### Exercise aim
Restate, word for word, the lines from the opening line of the data through the line containing "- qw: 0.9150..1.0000", both included, and nothing else.

╭─ Dataset extract

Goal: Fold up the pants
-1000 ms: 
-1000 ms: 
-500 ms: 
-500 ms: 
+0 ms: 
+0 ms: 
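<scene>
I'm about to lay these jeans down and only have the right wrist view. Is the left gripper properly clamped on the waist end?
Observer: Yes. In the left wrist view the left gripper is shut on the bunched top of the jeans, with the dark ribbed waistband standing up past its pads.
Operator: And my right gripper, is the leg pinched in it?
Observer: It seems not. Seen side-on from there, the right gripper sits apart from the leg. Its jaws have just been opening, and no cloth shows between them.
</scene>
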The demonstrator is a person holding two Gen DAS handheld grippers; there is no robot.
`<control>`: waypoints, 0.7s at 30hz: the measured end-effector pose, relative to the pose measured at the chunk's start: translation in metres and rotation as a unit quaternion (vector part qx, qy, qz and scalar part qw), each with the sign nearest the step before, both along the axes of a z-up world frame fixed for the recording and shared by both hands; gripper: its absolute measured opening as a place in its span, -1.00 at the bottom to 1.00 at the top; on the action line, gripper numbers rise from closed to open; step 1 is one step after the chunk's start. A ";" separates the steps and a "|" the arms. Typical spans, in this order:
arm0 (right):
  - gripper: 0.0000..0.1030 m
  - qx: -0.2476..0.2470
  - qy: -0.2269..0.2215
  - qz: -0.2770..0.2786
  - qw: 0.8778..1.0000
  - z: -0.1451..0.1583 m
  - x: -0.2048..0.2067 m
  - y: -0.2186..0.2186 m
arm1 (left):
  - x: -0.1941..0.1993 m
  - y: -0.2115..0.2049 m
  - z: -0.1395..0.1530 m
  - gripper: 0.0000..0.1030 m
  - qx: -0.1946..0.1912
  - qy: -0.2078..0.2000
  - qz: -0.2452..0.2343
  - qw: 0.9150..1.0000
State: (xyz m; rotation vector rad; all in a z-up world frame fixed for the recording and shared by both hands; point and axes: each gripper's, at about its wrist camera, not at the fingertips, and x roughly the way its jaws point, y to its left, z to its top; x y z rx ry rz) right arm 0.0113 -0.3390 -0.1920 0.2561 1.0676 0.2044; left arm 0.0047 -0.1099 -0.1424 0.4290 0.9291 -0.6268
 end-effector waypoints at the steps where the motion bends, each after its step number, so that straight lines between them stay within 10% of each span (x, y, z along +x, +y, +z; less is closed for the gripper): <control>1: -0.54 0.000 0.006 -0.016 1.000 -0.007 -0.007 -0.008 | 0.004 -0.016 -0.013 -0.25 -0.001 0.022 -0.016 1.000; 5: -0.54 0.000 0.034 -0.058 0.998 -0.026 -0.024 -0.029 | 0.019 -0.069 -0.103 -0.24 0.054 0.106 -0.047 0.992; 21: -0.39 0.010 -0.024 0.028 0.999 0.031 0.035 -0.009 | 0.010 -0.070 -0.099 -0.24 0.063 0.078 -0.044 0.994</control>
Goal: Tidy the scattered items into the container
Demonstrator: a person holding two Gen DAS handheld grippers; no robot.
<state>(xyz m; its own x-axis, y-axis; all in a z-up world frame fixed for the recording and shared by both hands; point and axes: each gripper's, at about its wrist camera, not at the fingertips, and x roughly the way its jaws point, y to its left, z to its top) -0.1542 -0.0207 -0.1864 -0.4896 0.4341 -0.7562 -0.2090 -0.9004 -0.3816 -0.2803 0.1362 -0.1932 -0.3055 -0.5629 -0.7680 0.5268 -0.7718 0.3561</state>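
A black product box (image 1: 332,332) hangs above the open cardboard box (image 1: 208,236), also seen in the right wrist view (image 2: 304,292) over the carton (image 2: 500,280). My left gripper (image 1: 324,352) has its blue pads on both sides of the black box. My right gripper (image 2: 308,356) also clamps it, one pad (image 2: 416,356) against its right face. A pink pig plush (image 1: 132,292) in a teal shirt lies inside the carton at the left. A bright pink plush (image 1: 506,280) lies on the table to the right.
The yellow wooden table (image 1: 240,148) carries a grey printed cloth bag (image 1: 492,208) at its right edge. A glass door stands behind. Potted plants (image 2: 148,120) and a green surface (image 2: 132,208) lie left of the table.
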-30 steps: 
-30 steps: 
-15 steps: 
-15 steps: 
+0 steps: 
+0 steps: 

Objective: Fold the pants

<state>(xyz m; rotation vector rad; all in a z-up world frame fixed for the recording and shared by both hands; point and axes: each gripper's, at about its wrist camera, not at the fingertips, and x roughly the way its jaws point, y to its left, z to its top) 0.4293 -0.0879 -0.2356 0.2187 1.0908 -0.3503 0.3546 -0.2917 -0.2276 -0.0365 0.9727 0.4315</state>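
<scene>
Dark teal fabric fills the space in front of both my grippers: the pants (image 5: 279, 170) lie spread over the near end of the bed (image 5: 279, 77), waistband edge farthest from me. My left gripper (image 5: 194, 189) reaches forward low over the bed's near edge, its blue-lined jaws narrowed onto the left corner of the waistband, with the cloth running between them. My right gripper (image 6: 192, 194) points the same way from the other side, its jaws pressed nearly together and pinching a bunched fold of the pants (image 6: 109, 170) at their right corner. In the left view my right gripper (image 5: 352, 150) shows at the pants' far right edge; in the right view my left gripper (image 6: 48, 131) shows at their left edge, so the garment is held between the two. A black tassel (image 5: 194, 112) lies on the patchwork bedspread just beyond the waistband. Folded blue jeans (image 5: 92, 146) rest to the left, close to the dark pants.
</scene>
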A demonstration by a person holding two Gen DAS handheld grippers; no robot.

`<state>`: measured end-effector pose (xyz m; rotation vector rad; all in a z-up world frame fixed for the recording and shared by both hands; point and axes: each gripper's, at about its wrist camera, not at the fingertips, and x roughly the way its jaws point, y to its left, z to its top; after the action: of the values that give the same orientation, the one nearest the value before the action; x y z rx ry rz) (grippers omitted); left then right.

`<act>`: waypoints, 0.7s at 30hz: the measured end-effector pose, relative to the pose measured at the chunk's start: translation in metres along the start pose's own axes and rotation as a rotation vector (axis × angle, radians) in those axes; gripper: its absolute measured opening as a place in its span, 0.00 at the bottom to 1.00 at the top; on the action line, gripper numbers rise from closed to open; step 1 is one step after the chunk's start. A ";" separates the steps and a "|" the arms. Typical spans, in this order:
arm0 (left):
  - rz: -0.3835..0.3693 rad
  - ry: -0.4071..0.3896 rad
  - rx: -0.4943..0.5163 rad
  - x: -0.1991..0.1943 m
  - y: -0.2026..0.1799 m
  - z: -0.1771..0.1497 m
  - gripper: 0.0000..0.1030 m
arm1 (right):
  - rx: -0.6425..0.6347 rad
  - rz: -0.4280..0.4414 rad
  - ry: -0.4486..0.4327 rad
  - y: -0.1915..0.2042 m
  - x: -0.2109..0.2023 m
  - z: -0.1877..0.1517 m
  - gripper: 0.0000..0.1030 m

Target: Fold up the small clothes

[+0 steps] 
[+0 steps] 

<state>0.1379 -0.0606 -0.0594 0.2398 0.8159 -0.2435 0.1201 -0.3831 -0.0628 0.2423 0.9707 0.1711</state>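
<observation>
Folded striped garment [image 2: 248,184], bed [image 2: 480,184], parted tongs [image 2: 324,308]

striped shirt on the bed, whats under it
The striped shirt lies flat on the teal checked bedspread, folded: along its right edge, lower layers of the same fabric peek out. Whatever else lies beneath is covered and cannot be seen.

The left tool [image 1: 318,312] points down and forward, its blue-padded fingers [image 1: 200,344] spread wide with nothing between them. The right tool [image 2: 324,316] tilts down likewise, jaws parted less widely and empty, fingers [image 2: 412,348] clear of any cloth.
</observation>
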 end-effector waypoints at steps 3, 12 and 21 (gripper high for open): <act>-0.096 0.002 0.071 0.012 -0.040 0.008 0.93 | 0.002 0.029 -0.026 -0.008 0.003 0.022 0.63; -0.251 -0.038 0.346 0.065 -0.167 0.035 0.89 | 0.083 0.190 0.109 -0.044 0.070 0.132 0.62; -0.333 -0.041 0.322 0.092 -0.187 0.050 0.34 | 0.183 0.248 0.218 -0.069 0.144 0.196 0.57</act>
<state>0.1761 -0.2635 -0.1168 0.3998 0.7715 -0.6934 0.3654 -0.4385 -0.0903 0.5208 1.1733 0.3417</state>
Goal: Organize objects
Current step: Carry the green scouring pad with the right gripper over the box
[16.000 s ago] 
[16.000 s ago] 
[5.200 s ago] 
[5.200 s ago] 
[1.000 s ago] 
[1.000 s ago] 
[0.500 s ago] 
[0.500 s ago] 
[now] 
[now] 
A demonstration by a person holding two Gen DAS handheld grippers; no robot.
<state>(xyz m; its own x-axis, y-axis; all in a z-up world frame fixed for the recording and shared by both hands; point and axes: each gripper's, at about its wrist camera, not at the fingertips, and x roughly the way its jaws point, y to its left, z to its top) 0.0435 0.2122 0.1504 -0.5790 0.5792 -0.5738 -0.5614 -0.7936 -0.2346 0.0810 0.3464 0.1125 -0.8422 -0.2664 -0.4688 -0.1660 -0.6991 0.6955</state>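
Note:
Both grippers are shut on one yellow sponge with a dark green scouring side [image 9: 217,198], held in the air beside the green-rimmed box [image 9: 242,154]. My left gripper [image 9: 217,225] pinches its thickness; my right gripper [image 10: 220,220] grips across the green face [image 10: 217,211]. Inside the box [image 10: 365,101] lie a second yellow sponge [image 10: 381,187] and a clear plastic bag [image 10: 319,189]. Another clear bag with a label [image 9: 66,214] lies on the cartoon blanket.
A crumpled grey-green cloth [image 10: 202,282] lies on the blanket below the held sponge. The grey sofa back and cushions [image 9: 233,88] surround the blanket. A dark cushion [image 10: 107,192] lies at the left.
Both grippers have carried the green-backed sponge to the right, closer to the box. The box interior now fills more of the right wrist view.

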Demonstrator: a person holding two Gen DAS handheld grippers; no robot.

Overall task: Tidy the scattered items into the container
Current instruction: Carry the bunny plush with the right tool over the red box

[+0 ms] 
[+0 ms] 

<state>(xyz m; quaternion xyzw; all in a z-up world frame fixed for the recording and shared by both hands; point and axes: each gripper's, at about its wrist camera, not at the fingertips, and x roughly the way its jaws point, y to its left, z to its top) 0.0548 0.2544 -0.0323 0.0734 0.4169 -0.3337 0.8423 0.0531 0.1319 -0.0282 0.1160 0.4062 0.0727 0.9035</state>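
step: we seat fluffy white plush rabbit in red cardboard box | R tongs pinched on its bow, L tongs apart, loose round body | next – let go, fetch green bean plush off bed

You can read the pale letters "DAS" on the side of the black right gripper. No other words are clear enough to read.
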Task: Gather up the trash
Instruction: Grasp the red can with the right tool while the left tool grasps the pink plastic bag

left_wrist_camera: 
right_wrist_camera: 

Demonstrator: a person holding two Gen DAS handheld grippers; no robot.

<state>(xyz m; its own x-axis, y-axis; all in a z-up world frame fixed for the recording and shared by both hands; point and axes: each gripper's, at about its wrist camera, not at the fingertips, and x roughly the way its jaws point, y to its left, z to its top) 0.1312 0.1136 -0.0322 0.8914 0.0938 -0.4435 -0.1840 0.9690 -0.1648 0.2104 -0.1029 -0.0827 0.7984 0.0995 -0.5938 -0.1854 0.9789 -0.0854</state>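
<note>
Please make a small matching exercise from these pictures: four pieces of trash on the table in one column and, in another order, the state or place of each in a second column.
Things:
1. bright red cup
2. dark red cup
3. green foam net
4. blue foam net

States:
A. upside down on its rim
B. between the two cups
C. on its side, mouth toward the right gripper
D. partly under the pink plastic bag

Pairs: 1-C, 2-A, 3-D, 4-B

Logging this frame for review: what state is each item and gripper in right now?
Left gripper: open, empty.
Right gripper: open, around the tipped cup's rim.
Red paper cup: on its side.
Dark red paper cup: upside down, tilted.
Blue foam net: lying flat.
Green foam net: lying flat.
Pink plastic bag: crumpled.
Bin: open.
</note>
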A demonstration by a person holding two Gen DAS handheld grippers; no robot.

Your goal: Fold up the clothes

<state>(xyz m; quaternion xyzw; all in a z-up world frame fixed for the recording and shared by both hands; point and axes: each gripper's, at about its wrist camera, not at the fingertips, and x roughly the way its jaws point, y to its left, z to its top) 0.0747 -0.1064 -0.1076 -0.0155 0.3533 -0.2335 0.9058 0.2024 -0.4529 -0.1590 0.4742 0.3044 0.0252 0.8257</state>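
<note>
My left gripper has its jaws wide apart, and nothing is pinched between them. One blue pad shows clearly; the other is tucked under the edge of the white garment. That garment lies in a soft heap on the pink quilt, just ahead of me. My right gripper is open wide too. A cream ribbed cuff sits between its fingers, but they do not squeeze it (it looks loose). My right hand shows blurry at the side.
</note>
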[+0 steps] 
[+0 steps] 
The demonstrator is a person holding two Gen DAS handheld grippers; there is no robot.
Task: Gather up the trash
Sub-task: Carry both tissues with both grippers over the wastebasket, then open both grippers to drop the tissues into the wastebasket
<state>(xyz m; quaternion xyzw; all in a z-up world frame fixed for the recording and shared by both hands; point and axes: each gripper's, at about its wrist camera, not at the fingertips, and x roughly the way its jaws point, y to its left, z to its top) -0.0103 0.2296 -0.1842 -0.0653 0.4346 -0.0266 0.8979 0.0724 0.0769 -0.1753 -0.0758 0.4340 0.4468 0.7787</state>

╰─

### Output for this task
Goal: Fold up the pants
-1000 ms: 
-1000 ms: 
-500 ms: 
-500 ms: 
+0 ms: 
+0 ms: 
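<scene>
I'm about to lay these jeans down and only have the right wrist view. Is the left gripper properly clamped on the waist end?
Observer: Yes. In the left wrist view the left gripper is shut on the bunched top of the jeans, with the dark ribbed waistband standing up past its pads.
Operator: And my right gripper, is the leg pinched in it?
Observer: It seems not. Seen side-on from there, the right gripper sits apart from the leg. Its jaws have just been opening, and no cloth shows between them.
</scene>
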The demonstrator is a person holding two Gen DAS handheld grippers; there is no robot.
`<control>`: waypoints, 0.7s at 30hz: the measured end-effector pose, relative to the pose measured at the chunk's start: translation in metres and rotation as a unit quaternion (vector part qx, qy, qz and scalar part qw), each with the sign nearest the step before, both along the axes of a z-up world frame fixed for the recording and shared by both hands; gripper: its absolute measured opening as a place in its span, -1.00 at the bottom to 1.00 at the top; on the action line, gripper numbers rise from closed to open; step 1 is one step after the chunk's start. A ";" separates the steps and a "|" the arms. Typical spans, in this order:
arm0 (right):
  - gripper: 0.0000..0.1030 m
  - qx: -0.2476..0.2470
  - qy: -0.2269..0.2215
  - qz: -0.2770..0.2786
  - qw: 0.8778..1.0000
  - z: -0.1451..0.1583 m
  - x: -0.2048..0.2067 m
  - y: -0.2186..0.2186 m
arm1 (left):
  - x: -0.1941..0.1993 m
  - y: -0.2115..0.2049 m
  - z: -0.1395..0.1530 m
  - gripper: 0.0000..0.1030 m
  - qx: -0.1946..0.1912
  - qy: -0.2078..0.2000
  - qz: -0.2452..0.2343
  - qw: 0.9150..1.0000

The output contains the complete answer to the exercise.